У парадного подъезда Зимнего дворца визитеров встречали лакеи в ливреях с императорским гербом. Это был совсем не тот всем знакомый вход в Эрмитаж с музейными кассами и гардеробом, а именно – двери в царский дворец. Но, взглянув в глаза провожавшего ее лакея, Маргарита вздрогнула от страха.

Раньше выражение «живые глаза» казалось ей всего лишь обычным фразеологическим оборотом, но теперь она поняла, как это прекрасно – говорить с человеком, у которого живые глаза… Глаза лакея были мертвые и пустые – без всякого выражения и даже без зрачков. Они блестели отраженным светом, как два маленьких зеркала, и этот блеск казался жутким.

Впрочем, когда их с тетушкой ввели в зал, помпезно объявив: «Княжна Елизавета Оболенская с внучатой племянницей», Маргарита увидела там множество людей и очень мало «живых глаз». Генералы в эполетах, почтенного вида старцы, элегантные дамы и юные девицы, молодые офицеры, чиновники в вицмундирах… И у всех пустые глаза, отражающие лишь свет парадных хрустальных люстр императорского дворца.
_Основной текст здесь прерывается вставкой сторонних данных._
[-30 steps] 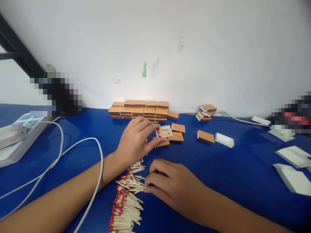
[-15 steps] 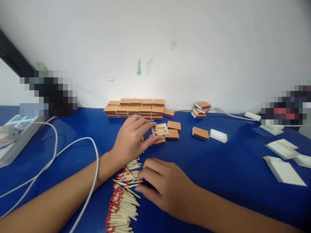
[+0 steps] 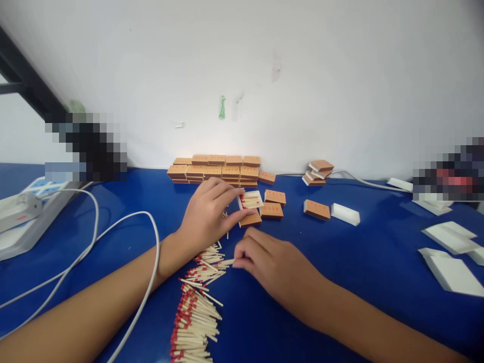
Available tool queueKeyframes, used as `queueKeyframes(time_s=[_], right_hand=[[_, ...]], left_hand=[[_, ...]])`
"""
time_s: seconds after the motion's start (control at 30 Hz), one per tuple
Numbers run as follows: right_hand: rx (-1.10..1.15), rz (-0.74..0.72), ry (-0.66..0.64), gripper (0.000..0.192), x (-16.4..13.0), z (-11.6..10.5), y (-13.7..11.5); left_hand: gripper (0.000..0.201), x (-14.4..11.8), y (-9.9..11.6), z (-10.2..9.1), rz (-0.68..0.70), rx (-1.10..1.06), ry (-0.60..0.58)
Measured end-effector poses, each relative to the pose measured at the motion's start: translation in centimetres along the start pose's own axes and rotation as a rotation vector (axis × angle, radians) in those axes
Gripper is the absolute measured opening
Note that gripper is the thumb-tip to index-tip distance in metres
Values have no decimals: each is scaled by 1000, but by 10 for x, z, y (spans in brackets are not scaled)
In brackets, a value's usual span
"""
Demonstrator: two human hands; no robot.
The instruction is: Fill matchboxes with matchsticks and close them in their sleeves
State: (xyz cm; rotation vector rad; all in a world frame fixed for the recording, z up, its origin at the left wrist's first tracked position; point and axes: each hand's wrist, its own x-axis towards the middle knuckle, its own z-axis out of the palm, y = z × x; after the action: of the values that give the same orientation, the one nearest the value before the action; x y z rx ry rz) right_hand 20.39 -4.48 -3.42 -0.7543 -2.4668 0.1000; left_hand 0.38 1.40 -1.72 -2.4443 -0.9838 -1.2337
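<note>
We hold our left hand (image 3: 207, 210) forward, in a wide grip, our right hand (image 3: 273, 256) nearer, curled, pinching.

Logged by me, remotely: upper limbs, human, one pair, bare as far as I can see. Item: left hand (image 3: 207, 209), smooth broad back, slim fingers (image 3: 229, 193), slender tapering thumb (image 3: 238, 218). Item: left forearm (image 3: 109, 300), unsleeved, narrow at the wrist (image 3: 171, 253), widening evenly. Item: right hand (image 3: 274, 262), rounded back, softly marked knuckles (image 3: 286, 245). Item: right forearm (image 3: 363, 315), unsleeved, smooth in outline, cut off at my view's lower edge.
</note>
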Motion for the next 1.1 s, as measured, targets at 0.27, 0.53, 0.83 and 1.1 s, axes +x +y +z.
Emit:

Вокруг были призраки! Какой ужас! Куда завела ее тетушка?

– Государь! Государь! – прошелестели голоса в толпе, и тут же по залу прокатился громкий голос церемониймейстера:

– Его Императорское Величество Николай Александрович!

Все головы склонились в низком поклоне. Маргарита в какой-то момент оказалась единственной дамой, не склонившейся перед появившейся в зале фигурой невысокого мужчины со знакомой по старым фотографиям бородкой. Опомнившись, она постаралась сделать такой же поклон, как окружавшие ее дамы, – в таких обстоятельствах лучше не обращать на себя особого внимания.

Государь обходил присутствующих, обмениваясь с каждым несколькими фразами, принимая прошения, которые тут же переходили в руки следовавших за ним лакеев. Может статься, это были вовсе и не лакеи, а какие-нибудь чиновники министерства двора (Маргарита была не слишком сильна в придворной иерархии, чтобы разобраться в таких тонкостях).

Император улыбался посетителям какой-то скромной, даже застенчивой улыбкой и казался невероятно обаятельным для человека, которого жестоко казнили без малого девяносто лет назад.